FIND: \s+\h
REPLACE: ,
Explanation: The original data frame has spaces and tabs that we want to replace with commas. I did this by finding times where two or more spaces occur (by finding variable # of spaces and tabs using \s+
and \h
), and replaced them with a comma.
FIND: (\w+), (\w+), (.*)
REPLACE: \2 \1 (\3)
Explanation: I captured the first name (using \w+
for one or more consecutive word characters), last name (same as for the first name), and institution (using .* for all the rest) from the original data frame, and replaced them in the correct order, adding a pair of parentheses around the institution.
FIND: (\.\w+)\s+
REPLACE: \1\n
Explanation: I captured each tune by finding the .mp3 part of the file name (regular period, denoted by \.
, followed by one or more consecutive word characters), and any spaces after it (using \s+
), and replaced with the file name and a single line break (using \n
), which placed each file on its own line.
FIND: (\d{4}) (.*)(\.\w+)
REPLACE: \2_\1\3
Explanation: I captured the four digit number for each file by searching for a sequence of exactly four single number characters (\d{4}
), and then I captured the song title and the .mp3 part of every file name (see above).
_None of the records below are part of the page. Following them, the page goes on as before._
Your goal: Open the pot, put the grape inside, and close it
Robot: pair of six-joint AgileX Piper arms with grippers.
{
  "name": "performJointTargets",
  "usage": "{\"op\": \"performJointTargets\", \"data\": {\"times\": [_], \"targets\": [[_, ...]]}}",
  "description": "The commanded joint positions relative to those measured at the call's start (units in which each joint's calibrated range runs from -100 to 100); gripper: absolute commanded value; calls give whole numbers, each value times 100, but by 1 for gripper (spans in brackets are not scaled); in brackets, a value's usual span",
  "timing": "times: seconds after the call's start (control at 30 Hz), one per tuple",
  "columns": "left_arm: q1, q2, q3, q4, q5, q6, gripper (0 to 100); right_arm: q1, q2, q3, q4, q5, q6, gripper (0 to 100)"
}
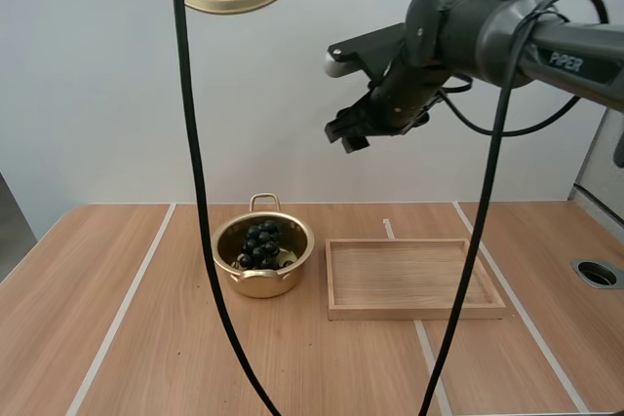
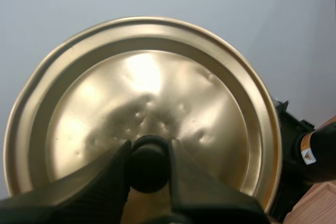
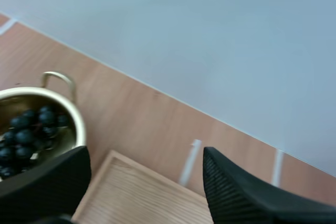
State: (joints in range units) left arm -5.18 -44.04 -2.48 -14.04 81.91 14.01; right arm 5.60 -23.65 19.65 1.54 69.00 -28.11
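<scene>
While left jaws pinch the lid aloft, right jaws stand spread.

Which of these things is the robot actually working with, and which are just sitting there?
For the job:
- lid, pinched by its knob in the left gripper
- pot
- grapes, inside the pot

Just lying about:
- tray, empty, beside the pot
- right gripper, open, holding nothing
</scene>
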Motion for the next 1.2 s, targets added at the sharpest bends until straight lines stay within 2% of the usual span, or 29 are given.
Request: {"op": "performJointTargets", "data": {"times": [0.0,0.27,0.3,0.33,0.47,0.97,1.17], "targets": [[-7,75,61,-38,-94,-126,0,-266,-290,-1,-154,52,15,100],[-7,450,616,-26,-130,-126,0,-808,-838,-1,-154,247,15,100],[-7,517,714,-26,-168,-126,0,-849,-889,-1,-154,247,15,89],[-7,588,843,-26,-226,-126,0,-880,-945,-1,-154,247,41,73],[-7,861,1318,-26,-404,-126,0,-918,-1159,-1,-154,247,202,0],[-7,1637,3343,-26,-2436,75,0,-918,-1442,-1,-66,330,216,0],[-7,2222,3531,-26,-2477,111,0,-918,-1442,-1,-65,330,206,0]]}}
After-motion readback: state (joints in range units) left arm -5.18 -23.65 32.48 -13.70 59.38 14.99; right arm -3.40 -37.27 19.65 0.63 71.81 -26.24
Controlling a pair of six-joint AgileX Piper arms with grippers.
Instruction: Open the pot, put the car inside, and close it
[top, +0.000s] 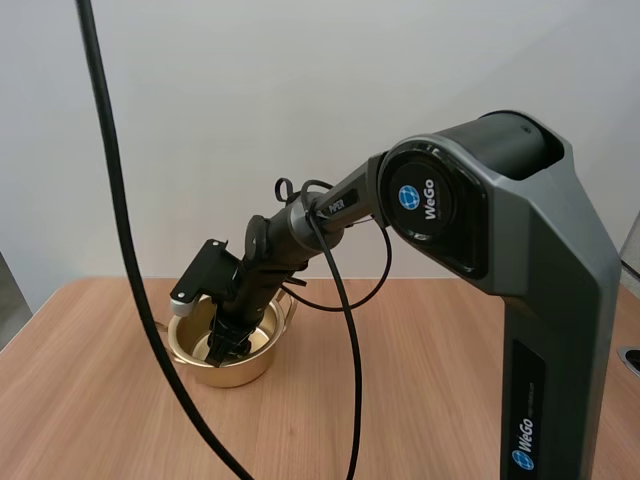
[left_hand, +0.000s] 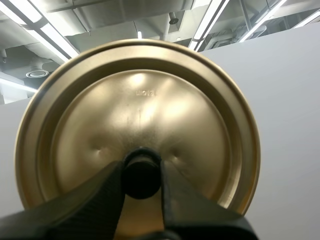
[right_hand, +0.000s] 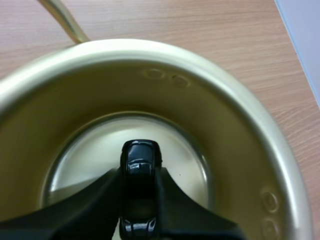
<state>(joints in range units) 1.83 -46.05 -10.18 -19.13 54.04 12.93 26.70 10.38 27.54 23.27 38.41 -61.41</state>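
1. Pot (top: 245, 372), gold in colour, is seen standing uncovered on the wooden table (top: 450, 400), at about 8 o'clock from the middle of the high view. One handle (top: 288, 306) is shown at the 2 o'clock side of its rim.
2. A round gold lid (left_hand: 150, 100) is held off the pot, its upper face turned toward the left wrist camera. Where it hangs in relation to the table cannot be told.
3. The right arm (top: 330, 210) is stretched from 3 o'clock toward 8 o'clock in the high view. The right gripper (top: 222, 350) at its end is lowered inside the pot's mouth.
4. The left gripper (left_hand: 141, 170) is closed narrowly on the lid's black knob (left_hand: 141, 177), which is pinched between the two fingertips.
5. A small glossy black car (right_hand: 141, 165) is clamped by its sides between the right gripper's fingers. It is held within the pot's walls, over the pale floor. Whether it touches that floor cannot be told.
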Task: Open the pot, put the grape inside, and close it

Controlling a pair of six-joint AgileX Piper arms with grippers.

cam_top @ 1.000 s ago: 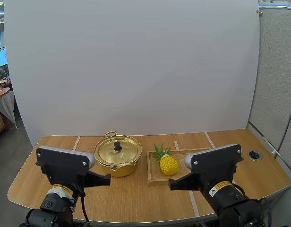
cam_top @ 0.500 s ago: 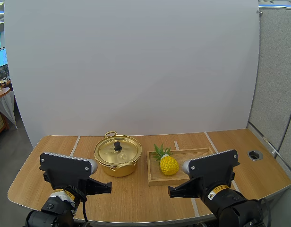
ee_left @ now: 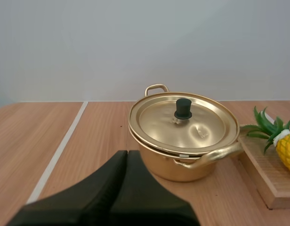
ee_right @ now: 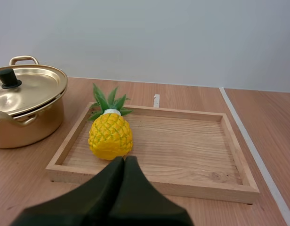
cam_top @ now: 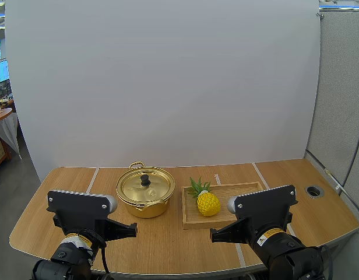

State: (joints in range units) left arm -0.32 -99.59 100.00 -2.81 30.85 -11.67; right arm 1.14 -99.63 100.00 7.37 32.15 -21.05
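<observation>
Now both arms sit low at the near edge of the table, well short of everything on it. The left gripper is closed on nothing, its fingers lying together as one dark wedge that points at the pot, with bare wood between them. The right gripper is likewise closed and empty, its tip aimed at the tray, over that tray's near rail. The pot stands left of the tray, near it but not touching. Its lid is on and seated level, with the black knob upright at its centre. One pot handle faces away from the arms, the other toward them. The fruit here is a yellow pineapple, lying in the tray's left end beside the pot, its green leaves pointing to the far left corner. The remaining tray floor is bare wood.
</observation>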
For my replace, I rearranged these three components and placed an underscore between the song title and four digit number.
FIND: (\w)\w+,(\w+),.*,(\d+)
REPLACE: \1_\2,\3
Explanation: I captured the first letter of the first word (genus name), the second word (species name), and the last numeric variable (\d+
) for each line. For my replace, I joined together just these components: genus first letter, followed by an underscore, followed by the species, followed by a comma, followed by the last number.
FIND: (\w)\w+,(\w{4})\w+,.*,(\d+)
REPLACE: \1_\2,\3
Explanation: I did the same thing as in Question 5, but instead of grabbing the whole species name, I grabbed the first four letters of the species name (using \w{4}
to search for exactly 4 consecutive word characters). Then I joined together the components as I described in Question 5.
FIND: (\w{3})\w+,(\w{3})\w+,(.*),(\d+)
REPLACE: \1\2, \4, \3
Explanation: Starting from the original data frame, I captured the first three letters of both the genus name and the species name (using \w{3}
to search for exactly 3 consecutive word characters). For my replace, I joined together these captured letters, followed by commas separating the numeric variables in the correct order.